Laurent Duplomb a franchi un cap dans la désinformation. Le sénateur a affirmé à tort que l’avis du Conseil d’État sur sa nouvelle proposition de loi était positif, au mépris des faits.
Malgré la censure par le Conseil constitutionnel, l’été dernier, de l’article réintroduisant l’acétamipride, ainsi que les plus de 2,1 millions de signatures recueillies contre la loi éponyme, le sénateur Les Républicains est revenu à la charge. Début février, il a déposé un nouveau texte visant à faire réautoriser l’acétamipride et le flupyradifurone pour trois ans dans les cultures de betteraves, pommes, noisettes et cerises. Ces deux pesticides sont pour l’instant interdits en France.
Le calendrier s’est accéléré : le 2 avril, Laurent Duplomb a demandé au gouvernement d’intégrer ce texte au projet de loi d’urgence agricole, qui sera présenté en conseil des ministres le 8 avril. Pour faire pression sur l’exécutif, il a organisé le même jour une conférence de presse pour relayer l’avis du Conseil d’État sur sa proposition de loi. Saisie par Gérard Larcher, le président du Sénat et soutien de la loi Duplomb, la plus haute juridiction administrative a rendu son avis le 26 mars.
« Laurent Duplomb cherche à imposer sa propre interprétation » (...)
Selon lui, les juges ont estimé que « sous réserve de la prise en considération » de certaines recommandations, « l’objectif d’intérêt général poursuivi pourrait justifier les atteintes portées » par le texte « au devoir de prévention et au droit à la protection de la santé, lesquelles seraient ainsi suffisamment encadrées par le législateur ».

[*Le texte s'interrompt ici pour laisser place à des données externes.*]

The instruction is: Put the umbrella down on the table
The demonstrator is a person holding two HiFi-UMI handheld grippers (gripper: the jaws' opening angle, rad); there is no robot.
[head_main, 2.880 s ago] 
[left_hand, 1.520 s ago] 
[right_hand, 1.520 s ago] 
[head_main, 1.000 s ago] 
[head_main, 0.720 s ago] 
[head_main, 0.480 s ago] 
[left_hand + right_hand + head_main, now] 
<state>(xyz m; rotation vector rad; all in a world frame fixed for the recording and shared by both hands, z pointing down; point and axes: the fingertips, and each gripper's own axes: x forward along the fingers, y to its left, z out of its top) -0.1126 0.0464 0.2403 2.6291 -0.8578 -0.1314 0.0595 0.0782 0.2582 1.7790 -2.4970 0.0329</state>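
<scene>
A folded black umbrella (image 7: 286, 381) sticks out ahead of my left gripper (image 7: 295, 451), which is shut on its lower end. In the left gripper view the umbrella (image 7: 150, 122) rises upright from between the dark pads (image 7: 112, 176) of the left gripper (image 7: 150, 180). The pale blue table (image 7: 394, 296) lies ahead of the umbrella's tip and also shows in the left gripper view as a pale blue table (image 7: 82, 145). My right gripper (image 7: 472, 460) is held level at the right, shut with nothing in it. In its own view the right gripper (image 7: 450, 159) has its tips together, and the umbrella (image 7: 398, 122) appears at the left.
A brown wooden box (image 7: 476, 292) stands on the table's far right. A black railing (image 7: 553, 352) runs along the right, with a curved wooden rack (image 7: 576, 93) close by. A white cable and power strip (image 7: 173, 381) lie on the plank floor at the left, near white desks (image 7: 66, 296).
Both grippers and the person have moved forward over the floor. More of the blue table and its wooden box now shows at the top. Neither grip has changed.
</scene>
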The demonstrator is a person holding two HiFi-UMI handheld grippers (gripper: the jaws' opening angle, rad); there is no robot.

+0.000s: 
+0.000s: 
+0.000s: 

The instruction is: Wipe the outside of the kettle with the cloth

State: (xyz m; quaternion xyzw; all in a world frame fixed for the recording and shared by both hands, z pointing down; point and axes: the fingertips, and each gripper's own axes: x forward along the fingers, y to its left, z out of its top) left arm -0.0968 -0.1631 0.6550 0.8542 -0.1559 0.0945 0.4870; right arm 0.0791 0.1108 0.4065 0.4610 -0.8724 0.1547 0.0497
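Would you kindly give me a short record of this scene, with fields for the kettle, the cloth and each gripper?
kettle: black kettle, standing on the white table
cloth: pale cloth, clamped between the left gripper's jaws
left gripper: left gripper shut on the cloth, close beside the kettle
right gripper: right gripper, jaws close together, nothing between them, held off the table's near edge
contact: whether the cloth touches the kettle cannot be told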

Sauf que l’information, reprise dans plusieurs médias comme Le Point et Public Sénat, est fausse. « Cette phrase a été sortie de son contexte, il a retenu seulement certains éléments, c’est une démarche malhonnête, dénonce Arnaud Gossement, avocat spécialisé en droit de l’environnement. Laurent Duplomb cherche ici à imposer sa propre interprétation. »
Un constat partagé par l’association Générations futures (...)
Le texte ne respecte toujours pas le principe de précaution
Pour Arnaud Gossement, cet avis est sans ambiguïté : « Le Conseil d’État considère que ce texte n’est pas conforme au principe constitutionnel de précaution inscrit dans la Charte de l’environnement. »
L’avocat précise que, « pour prévenir toute transgression de ce principe, les juges recommandent à plusieurs reprises de procéder à une évaluation scientifique préalable avant toute dérogation à l’interdiction des néonicotinoïdes ». Or, rien n’a été fait en ce sens. (...)
Les pressions de Laurent Duplomb ne semblent pour l’heure pas fonctionner sur le gouvernement. Le 2 avril, lors du congrès de la FNSEA, le syndicat agricole majoritaire et productiviste, à Caen, la ministre de l’Agriculture Annie Genevard a refusé de s’engager sur l’ajout de la proposition de loi Duplomb 2 dans la loi d’urgence agricole. « Le gouvernement propose, le Parlement dispose », a-t-elle simplement indiqué.